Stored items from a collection
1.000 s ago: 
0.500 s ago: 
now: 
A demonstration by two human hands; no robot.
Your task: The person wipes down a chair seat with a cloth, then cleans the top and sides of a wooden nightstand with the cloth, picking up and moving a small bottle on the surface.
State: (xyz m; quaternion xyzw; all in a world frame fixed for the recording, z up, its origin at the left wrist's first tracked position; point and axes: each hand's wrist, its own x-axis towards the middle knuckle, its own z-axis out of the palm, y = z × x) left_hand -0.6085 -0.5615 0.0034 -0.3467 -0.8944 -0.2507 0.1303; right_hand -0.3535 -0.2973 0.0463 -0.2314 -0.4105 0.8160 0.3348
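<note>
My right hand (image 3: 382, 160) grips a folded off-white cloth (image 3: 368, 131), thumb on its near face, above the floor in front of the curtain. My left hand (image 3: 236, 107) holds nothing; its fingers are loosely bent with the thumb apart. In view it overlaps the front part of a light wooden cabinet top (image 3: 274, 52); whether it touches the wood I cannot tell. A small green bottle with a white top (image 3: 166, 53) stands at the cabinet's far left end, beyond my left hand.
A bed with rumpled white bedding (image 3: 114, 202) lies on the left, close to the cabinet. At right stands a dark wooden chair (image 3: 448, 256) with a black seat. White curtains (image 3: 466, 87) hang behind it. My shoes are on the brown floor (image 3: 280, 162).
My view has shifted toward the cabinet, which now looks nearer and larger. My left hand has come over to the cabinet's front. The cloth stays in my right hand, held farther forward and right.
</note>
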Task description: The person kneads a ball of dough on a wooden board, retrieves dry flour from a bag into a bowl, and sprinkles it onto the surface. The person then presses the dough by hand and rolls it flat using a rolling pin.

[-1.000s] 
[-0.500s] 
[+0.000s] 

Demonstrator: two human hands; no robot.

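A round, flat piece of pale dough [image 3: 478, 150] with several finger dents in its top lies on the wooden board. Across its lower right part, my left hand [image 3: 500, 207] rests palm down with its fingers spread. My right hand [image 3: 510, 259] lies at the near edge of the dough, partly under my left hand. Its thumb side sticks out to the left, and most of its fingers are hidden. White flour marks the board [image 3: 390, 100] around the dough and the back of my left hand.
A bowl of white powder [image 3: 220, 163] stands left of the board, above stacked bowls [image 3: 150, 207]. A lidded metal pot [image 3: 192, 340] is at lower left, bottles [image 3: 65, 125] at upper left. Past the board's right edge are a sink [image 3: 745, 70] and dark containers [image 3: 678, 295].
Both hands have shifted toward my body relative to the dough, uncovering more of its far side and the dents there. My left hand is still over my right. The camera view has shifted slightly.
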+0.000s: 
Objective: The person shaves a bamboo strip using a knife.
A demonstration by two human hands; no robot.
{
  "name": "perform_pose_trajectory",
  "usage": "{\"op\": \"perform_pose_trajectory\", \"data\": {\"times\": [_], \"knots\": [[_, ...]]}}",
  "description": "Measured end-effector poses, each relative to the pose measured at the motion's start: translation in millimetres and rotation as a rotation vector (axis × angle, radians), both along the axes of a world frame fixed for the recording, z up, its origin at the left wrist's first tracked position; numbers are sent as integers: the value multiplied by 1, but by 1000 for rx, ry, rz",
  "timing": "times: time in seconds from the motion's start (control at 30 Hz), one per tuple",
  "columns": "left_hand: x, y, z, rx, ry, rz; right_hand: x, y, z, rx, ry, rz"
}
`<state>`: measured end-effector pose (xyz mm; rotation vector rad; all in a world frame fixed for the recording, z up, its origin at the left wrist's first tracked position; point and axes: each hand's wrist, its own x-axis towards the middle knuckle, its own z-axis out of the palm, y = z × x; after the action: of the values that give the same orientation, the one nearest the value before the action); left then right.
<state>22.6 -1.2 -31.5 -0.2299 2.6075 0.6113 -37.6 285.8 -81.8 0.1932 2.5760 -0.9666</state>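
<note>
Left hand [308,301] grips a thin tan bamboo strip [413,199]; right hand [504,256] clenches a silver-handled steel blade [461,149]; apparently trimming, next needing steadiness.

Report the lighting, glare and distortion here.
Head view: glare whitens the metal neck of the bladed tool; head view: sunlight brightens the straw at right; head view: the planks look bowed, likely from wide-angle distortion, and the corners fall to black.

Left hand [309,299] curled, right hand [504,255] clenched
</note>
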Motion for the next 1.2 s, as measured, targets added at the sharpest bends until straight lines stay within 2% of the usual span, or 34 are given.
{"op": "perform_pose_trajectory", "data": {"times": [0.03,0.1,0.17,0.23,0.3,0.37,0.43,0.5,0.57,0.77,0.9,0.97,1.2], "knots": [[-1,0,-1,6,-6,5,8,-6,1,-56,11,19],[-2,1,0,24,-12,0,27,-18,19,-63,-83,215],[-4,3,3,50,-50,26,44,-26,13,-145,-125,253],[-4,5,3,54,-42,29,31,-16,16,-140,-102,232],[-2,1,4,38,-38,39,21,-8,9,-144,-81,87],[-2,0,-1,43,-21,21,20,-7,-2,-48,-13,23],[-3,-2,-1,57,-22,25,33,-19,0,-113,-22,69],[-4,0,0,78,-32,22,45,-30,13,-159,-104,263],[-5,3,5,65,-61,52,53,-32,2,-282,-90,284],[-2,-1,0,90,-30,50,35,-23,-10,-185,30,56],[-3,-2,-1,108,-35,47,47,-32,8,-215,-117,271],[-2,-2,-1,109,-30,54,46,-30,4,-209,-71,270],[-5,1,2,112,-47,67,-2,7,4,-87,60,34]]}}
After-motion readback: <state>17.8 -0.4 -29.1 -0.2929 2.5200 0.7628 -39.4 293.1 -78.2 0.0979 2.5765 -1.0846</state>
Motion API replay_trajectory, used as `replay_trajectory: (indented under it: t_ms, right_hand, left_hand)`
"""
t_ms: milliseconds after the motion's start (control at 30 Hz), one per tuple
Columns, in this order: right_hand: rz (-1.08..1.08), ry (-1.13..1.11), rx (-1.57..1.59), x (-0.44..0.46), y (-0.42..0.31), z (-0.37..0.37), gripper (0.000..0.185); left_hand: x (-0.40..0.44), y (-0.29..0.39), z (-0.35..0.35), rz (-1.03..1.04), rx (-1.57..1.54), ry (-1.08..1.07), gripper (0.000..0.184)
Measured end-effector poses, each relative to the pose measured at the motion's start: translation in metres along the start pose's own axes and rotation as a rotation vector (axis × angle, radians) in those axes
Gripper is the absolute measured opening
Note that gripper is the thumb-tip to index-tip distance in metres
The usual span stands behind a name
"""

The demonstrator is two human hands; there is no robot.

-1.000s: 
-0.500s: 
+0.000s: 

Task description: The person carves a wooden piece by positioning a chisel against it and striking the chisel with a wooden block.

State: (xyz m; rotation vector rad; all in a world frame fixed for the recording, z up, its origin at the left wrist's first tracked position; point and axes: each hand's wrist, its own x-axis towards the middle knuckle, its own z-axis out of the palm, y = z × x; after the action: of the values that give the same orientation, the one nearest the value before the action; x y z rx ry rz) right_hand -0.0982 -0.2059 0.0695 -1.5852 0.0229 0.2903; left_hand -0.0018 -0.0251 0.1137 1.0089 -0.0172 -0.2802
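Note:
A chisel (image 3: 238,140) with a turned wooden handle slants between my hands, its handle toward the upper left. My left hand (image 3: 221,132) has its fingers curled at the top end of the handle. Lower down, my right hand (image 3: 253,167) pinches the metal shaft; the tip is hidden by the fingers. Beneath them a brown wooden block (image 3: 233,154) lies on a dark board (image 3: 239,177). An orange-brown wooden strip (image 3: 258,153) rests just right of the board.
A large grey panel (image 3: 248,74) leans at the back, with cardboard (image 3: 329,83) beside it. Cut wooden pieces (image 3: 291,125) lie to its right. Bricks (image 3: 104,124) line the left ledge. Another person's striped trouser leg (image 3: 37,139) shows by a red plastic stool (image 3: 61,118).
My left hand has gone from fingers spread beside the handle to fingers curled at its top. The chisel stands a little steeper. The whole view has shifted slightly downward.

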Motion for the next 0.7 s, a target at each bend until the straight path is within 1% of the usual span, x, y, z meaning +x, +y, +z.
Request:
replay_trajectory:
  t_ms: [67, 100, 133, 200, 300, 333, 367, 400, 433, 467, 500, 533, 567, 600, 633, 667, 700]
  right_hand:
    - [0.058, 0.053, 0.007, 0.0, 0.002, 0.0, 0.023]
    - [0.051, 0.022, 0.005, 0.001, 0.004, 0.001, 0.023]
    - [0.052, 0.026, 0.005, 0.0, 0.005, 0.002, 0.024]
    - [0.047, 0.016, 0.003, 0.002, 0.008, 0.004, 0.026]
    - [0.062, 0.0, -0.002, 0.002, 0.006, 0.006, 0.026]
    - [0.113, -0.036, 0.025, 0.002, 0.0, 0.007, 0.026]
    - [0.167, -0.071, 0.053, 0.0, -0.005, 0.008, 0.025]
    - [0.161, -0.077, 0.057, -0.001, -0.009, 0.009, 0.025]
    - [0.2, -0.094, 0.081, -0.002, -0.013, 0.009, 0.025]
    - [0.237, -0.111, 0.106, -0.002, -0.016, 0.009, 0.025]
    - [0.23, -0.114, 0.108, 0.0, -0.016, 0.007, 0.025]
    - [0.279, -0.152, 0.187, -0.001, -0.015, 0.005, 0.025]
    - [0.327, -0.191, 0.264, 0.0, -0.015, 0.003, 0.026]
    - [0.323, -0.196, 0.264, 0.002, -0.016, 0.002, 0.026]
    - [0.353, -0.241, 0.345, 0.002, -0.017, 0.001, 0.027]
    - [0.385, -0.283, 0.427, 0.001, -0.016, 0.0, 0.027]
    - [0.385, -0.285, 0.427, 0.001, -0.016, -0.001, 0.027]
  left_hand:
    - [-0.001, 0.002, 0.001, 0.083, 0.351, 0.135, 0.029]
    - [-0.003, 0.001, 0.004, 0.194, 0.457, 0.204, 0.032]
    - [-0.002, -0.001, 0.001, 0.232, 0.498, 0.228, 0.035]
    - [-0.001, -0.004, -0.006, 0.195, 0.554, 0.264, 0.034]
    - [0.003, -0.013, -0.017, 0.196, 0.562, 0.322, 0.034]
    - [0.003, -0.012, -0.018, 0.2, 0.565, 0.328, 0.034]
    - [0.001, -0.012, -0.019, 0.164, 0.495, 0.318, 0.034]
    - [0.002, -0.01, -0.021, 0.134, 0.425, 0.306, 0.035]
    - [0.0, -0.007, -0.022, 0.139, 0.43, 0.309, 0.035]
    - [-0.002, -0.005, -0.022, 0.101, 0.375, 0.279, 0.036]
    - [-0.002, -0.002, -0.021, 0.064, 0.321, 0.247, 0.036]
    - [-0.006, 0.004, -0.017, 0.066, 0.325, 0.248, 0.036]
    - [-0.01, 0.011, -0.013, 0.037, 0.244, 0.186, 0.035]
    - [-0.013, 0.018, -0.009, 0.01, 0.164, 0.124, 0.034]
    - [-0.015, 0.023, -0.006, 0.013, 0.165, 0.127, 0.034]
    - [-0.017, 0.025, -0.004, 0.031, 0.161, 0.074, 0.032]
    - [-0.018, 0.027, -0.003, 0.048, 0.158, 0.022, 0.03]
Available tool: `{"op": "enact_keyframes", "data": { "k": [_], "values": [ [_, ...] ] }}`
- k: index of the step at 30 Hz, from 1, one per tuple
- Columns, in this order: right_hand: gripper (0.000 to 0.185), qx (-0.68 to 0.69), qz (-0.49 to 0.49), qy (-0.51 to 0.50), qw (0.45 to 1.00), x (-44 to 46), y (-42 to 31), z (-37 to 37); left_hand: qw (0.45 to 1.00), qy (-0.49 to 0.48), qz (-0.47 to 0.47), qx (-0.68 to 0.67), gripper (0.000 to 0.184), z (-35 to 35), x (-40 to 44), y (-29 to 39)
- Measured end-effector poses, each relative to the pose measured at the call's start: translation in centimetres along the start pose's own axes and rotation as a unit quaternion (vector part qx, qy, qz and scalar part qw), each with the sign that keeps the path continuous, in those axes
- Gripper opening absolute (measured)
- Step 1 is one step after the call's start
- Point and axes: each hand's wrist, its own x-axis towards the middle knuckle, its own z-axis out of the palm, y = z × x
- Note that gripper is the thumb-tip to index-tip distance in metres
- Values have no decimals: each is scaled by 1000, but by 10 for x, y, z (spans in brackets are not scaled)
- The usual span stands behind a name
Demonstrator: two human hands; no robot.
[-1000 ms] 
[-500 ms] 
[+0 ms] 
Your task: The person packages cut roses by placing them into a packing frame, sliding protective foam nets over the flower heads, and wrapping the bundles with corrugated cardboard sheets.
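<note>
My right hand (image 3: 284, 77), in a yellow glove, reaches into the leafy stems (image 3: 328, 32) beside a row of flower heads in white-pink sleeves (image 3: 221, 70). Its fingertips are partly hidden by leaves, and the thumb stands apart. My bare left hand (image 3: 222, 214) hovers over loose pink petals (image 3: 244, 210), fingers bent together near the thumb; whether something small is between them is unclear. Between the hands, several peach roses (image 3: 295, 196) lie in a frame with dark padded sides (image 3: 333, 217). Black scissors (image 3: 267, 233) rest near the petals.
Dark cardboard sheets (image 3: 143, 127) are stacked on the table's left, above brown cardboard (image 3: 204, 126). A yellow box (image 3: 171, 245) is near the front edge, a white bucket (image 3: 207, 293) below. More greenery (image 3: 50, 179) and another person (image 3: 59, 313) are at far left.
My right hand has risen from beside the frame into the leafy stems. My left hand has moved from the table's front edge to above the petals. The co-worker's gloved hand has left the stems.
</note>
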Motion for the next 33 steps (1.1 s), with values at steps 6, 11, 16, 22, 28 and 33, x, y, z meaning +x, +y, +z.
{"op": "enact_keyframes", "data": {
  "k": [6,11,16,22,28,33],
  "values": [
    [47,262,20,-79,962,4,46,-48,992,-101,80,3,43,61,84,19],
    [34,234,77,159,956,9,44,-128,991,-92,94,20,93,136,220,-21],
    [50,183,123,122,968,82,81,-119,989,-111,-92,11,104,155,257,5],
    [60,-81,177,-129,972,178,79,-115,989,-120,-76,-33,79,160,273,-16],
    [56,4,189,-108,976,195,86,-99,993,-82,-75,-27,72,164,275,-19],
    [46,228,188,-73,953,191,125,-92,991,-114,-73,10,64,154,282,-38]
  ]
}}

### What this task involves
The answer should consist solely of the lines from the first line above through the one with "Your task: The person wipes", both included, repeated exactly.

### Response
1.000 s ago: 
0.500 s ago: 
now: 
A demonstration by two human hands; no robot.
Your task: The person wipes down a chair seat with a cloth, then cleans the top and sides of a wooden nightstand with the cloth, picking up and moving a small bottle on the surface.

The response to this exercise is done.